» What to work on:
Which lines hold the word "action"? Copy each of them from the material.

:::

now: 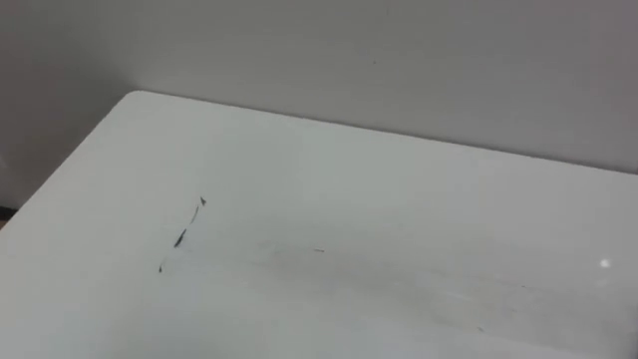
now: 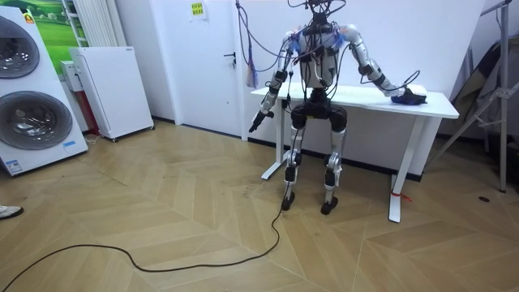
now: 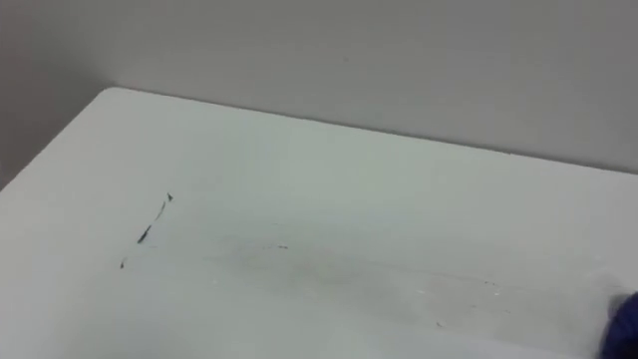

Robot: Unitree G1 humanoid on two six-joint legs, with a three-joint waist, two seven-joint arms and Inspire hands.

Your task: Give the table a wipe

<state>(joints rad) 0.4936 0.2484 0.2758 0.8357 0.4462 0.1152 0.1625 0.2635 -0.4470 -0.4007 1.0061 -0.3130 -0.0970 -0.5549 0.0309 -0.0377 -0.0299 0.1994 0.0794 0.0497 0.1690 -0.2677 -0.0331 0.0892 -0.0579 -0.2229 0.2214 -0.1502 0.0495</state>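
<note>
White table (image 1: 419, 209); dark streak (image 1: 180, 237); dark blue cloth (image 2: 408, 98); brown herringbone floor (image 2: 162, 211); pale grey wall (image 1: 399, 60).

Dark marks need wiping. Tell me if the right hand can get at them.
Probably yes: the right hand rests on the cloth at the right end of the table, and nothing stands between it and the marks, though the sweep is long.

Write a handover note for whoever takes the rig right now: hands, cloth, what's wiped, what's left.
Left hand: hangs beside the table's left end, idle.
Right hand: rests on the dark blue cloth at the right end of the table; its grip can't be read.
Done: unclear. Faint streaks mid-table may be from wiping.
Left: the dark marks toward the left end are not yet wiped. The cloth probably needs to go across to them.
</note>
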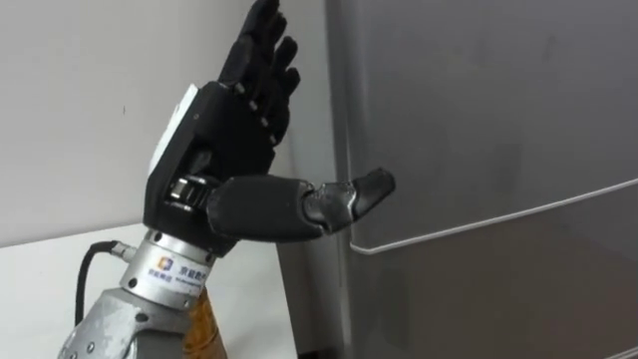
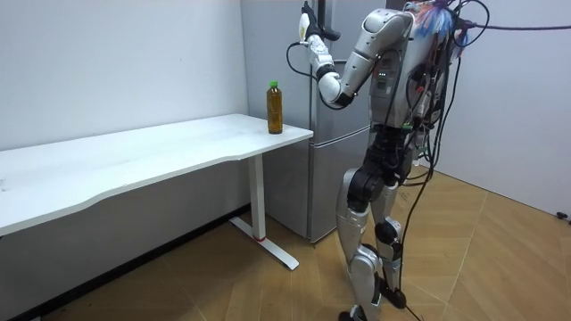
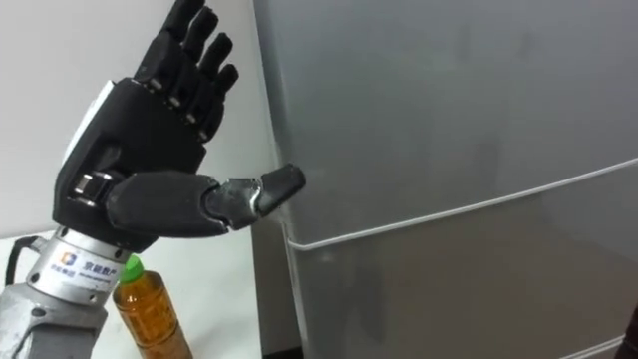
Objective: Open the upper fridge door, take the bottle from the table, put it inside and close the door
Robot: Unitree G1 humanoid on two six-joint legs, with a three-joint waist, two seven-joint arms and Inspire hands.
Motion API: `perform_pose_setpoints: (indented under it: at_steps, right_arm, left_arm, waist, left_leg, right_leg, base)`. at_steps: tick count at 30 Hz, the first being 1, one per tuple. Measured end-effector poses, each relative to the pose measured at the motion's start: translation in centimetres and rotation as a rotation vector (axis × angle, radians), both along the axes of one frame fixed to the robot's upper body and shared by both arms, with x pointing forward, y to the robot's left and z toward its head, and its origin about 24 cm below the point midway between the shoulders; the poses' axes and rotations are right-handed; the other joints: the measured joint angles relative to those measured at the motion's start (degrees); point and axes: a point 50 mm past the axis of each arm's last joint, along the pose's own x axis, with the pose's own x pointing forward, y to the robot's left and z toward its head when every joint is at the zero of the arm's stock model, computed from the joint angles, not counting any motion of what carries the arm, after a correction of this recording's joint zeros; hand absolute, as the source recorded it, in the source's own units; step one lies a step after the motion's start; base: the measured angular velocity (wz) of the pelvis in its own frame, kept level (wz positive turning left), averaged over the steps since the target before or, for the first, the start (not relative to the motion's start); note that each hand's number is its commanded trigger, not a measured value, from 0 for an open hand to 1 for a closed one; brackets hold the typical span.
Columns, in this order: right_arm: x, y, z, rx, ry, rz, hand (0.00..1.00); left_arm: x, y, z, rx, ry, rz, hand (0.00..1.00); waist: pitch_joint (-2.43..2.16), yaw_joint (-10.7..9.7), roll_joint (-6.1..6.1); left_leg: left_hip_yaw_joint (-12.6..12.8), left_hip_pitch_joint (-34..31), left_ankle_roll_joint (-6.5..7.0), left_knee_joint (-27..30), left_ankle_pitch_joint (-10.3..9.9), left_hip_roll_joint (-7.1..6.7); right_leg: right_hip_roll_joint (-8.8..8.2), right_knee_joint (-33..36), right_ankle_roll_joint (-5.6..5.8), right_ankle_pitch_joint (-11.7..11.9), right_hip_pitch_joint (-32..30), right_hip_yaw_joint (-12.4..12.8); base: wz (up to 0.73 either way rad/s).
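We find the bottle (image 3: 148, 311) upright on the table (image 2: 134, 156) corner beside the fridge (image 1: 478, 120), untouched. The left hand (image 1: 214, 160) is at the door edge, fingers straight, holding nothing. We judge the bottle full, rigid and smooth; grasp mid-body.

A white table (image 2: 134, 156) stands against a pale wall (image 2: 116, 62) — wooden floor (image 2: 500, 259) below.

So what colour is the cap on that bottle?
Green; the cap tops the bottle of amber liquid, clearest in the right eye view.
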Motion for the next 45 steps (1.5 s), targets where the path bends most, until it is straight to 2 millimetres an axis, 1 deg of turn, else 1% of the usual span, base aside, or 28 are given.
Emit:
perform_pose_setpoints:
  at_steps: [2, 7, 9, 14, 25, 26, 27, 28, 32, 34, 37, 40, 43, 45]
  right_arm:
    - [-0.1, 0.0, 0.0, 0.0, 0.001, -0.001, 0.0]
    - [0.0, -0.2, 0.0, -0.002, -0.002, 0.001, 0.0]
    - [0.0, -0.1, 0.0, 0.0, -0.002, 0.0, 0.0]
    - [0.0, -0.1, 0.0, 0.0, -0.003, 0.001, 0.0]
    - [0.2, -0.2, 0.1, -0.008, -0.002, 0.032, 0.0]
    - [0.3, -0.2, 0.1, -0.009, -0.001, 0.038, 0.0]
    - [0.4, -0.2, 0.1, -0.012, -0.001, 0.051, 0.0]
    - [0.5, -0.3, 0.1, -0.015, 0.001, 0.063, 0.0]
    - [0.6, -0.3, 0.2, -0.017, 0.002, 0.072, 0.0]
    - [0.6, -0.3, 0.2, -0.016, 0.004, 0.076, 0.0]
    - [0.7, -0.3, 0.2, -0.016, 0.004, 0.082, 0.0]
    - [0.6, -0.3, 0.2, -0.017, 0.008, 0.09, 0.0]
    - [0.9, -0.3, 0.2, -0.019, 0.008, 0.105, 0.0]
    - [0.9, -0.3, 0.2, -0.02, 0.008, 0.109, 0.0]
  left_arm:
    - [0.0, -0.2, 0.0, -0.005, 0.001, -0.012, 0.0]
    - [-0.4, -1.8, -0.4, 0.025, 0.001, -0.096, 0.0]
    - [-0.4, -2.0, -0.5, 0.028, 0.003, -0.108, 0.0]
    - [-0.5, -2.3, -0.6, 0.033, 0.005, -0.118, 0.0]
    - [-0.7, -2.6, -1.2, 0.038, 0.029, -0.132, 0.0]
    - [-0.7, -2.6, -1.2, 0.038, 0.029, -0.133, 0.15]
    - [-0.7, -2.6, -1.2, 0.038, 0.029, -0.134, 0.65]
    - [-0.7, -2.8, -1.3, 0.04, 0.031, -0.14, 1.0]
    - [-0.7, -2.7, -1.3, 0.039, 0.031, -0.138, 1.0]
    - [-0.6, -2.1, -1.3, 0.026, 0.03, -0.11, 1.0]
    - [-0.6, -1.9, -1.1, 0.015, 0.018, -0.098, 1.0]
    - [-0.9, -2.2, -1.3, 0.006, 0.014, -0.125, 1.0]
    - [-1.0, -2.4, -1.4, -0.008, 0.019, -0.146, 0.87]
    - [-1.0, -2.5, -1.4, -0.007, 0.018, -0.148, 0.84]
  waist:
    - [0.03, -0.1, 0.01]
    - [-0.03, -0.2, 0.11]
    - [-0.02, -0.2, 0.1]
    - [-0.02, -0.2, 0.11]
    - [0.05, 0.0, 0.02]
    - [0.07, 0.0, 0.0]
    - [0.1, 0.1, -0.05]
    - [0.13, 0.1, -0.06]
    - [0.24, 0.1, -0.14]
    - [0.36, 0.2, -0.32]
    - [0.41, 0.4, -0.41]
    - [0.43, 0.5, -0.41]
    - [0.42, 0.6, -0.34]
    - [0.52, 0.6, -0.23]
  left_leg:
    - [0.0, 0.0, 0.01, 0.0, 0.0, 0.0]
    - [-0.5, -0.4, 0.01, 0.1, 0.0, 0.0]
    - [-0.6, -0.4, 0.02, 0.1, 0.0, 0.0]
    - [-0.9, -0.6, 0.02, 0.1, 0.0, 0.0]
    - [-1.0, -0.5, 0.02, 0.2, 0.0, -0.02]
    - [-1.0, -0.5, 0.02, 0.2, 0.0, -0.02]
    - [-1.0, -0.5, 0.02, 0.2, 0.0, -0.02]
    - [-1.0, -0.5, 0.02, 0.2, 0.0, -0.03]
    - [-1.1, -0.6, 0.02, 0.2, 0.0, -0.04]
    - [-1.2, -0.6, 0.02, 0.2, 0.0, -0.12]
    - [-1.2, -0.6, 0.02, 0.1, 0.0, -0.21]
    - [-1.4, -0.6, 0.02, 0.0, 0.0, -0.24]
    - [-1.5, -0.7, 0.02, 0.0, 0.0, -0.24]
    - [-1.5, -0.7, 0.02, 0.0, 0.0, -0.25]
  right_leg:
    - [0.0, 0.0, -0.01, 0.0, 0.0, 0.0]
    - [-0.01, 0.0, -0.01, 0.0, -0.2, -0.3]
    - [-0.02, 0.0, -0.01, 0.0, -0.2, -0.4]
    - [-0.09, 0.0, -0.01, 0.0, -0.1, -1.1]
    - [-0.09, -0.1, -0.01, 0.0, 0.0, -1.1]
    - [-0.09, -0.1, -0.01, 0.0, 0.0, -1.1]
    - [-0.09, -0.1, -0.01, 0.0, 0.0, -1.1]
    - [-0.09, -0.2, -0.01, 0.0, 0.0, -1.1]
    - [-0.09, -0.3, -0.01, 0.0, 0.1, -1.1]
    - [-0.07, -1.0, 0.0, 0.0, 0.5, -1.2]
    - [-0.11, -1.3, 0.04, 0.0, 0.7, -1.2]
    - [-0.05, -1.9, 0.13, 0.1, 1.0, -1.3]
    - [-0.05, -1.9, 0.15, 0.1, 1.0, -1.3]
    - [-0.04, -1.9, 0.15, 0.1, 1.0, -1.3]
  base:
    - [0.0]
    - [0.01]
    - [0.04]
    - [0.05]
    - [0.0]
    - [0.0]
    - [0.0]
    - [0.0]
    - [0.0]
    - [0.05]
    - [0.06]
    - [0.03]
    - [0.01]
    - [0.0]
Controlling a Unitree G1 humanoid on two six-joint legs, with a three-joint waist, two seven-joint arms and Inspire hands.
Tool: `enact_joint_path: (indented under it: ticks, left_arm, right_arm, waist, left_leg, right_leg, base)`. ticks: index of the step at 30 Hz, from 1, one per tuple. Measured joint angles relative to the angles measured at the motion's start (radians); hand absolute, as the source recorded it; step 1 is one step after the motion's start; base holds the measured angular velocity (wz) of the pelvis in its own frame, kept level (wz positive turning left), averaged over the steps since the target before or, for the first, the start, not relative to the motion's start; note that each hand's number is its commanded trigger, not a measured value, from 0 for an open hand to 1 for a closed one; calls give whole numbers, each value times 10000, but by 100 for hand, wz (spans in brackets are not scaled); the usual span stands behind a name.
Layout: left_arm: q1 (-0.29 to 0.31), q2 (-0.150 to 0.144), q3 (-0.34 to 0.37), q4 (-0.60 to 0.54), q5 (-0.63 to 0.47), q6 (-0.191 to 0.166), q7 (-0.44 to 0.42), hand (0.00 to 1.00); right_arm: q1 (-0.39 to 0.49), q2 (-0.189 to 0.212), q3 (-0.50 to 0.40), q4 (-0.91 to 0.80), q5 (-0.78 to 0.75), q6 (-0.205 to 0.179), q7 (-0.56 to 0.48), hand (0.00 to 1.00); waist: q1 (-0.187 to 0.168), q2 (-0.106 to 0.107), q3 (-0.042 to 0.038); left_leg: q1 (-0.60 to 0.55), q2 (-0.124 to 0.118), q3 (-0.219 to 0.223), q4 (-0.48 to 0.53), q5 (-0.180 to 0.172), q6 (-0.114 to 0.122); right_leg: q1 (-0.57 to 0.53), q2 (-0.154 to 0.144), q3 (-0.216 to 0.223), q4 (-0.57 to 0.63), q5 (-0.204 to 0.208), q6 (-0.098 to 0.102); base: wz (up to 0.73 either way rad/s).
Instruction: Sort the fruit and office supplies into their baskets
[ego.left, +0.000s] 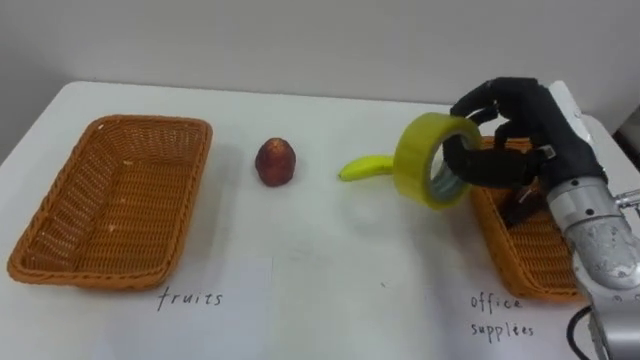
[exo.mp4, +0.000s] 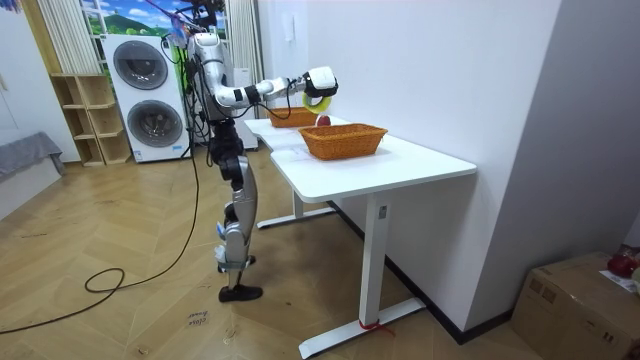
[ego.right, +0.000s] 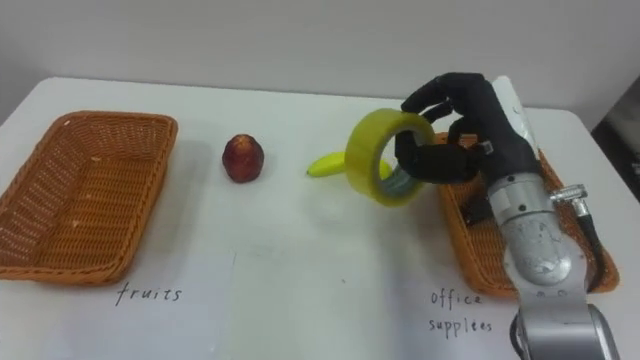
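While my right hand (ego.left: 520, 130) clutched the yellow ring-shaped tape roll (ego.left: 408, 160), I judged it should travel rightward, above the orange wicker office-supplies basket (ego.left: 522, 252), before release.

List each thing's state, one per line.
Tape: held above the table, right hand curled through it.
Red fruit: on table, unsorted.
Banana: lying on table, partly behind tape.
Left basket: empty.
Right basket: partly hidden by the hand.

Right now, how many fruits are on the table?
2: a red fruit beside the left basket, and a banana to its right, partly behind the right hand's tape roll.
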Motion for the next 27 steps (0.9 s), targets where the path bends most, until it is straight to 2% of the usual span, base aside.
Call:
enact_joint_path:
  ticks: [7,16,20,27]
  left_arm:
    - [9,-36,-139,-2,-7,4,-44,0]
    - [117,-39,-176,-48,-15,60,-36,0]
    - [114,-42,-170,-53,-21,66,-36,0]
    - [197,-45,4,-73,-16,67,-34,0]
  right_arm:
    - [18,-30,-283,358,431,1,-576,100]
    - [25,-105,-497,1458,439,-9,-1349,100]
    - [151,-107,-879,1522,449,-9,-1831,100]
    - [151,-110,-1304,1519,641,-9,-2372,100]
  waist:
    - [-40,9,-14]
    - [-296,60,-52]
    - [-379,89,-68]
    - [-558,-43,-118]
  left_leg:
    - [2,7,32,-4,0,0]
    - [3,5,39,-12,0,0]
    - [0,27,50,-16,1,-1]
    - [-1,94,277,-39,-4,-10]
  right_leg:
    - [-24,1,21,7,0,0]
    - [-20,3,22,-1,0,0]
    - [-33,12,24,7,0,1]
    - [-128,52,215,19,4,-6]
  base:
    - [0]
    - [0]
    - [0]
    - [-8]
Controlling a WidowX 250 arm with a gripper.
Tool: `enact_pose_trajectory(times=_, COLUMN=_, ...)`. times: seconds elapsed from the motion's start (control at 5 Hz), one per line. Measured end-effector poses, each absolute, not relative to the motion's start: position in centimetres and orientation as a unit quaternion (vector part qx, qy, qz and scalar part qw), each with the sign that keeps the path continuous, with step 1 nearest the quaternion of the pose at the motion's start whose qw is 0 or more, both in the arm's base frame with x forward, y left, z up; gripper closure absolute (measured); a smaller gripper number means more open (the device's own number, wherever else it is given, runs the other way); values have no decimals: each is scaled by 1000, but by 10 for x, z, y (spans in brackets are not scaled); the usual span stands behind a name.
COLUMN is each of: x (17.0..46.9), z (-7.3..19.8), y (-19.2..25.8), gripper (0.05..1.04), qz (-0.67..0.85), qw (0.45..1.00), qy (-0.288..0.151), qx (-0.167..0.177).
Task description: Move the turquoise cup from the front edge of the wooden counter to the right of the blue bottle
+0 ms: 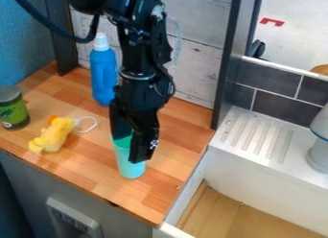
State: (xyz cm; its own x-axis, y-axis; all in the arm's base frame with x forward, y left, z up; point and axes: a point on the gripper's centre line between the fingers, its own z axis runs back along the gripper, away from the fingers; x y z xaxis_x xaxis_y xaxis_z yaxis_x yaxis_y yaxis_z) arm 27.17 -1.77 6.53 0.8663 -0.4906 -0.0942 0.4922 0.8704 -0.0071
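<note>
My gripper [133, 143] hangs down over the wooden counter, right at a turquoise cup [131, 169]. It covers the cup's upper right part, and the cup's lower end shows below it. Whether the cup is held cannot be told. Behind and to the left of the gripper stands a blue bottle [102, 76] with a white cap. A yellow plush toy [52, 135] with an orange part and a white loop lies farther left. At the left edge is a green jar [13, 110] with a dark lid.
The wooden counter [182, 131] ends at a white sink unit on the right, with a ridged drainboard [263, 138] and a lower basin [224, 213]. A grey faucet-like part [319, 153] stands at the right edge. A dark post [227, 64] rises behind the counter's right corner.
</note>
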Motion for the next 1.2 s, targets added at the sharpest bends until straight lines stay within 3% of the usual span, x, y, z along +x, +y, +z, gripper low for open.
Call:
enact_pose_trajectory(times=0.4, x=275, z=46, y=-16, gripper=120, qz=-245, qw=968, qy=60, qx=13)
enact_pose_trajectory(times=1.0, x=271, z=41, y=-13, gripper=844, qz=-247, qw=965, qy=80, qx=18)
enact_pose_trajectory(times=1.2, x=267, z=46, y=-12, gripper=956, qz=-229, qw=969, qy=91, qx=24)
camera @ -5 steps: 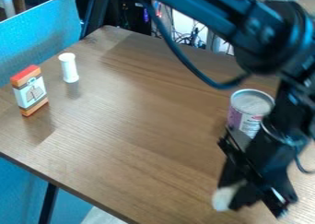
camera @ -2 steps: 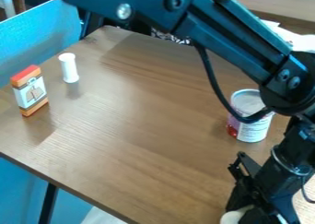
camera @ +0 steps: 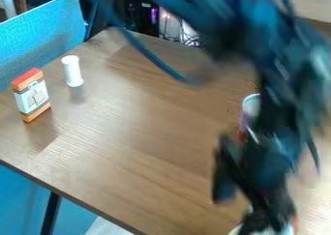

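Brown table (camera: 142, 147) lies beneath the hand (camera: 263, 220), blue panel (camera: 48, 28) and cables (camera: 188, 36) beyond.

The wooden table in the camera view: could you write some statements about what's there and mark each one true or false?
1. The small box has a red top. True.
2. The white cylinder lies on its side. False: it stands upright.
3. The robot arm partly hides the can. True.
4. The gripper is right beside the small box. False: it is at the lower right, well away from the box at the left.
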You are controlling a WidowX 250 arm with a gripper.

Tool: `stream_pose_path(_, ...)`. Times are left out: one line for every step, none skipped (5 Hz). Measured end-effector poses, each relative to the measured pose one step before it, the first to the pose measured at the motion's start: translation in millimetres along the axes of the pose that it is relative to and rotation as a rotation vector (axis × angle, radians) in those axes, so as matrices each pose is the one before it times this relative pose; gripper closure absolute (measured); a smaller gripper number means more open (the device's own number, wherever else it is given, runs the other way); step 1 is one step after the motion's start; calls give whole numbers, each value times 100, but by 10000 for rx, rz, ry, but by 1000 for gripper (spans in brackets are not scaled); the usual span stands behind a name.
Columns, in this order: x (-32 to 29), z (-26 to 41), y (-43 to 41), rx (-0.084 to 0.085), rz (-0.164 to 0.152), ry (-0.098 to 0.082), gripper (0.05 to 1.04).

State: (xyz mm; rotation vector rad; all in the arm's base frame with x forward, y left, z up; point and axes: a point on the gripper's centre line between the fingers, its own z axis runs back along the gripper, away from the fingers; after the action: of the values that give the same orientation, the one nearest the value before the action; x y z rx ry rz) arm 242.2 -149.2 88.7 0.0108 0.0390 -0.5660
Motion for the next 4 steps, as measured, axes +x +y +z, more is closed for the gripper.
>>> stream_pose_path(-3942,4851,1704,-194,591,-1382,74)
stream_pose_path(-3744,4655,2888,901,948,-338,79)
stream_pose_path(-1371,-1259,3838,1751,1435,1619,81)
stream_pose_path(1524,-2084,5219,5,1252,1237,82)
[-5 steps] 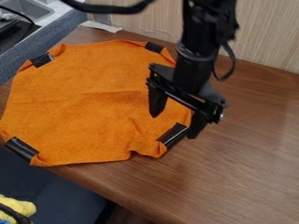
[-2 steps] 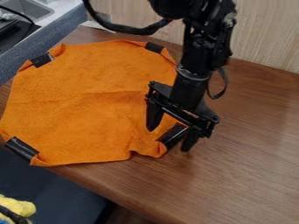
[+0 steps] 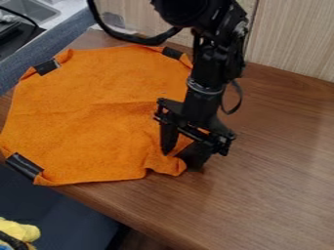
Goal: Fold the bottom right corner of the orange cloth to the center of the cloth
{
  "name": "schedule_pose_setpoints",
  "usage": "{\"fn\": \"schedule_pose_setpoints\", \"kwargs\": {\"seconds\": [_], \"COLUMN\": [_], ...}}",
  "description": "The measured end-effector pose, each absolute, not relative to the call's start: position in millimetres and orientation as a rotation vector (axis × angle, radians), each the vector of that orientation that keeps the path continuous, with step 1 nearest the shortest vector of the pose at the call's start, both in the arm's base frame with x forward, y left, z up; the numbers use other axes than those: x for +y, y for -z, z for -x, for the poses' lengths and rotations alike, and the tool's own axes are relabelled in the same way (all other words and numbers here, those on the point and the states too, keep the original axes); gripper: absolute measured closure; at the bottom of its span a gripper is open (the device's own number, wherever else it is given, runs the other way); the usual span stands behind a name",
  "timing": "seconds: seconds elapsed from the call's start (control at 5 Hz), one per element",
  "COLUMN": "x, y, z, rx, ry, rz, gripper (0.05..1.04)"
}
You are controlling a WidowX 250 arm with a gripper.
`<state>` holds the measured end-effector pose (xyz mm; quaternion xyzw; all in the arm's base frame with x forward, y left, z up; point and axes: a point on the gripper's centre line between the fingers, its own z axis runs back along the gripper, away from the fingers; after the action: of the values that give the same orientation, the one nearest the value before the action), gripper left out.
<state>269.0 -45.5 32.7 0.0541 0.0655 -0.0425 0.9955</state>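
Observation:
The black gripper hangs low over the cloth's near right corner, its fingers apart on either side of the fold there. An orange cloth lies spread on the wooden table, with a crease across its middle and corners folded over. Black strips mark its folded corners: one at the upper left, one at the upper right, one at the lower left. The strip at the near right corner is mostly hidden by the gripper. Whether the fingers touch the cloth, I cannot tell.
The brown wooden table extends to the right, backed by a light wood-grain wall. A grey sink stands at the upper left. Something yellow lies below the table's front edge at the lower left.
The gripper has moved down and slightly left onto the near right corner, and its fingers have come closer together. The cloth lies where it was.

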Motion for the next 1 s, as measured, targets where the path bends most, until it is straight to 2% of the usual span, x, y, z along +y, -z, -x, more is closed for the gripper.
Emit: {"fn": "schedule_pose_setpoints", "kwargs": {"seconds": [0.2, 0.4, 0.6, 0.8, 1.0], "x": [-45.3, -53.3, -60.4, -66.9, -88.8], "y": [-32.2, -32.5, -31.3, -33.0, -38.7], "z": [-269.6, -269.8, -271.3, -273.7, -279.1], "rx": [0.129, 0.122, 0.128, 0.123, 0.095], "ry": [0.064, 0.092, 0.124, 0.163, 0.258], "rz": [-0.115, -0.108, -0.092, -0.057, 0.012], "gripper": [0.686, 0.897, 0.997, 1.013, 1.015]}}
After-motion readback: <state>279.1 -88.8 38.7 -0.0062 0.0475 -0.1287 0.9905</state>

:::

» Answer to this exercise:
State: (xyz mm; rotation vector rad; all in the arm's base frame with x forward, y left, z up; point and axes: a point on the gripper's centre line between the fingers, its own z axis runs back along the gripper, away from the fingers; after the action: of the values that give the same orientation, the one nearest the value before the action; x y z rx ry rz) arm 242.2 -149.2 88.7 0.0108 0.0390 -0.5660
`<state>` holds the measured end-effector pose (xyz mm; quaternion xyzw; all in the arm's base frame with x forward, y left, z up; point and axes: a point on the gripper's centre line between the fingers, its own z axis runs back along the gripper, away from the fingers; after the action: of the values that give the same orientation, the one nearest the value before the action), gripper left out.

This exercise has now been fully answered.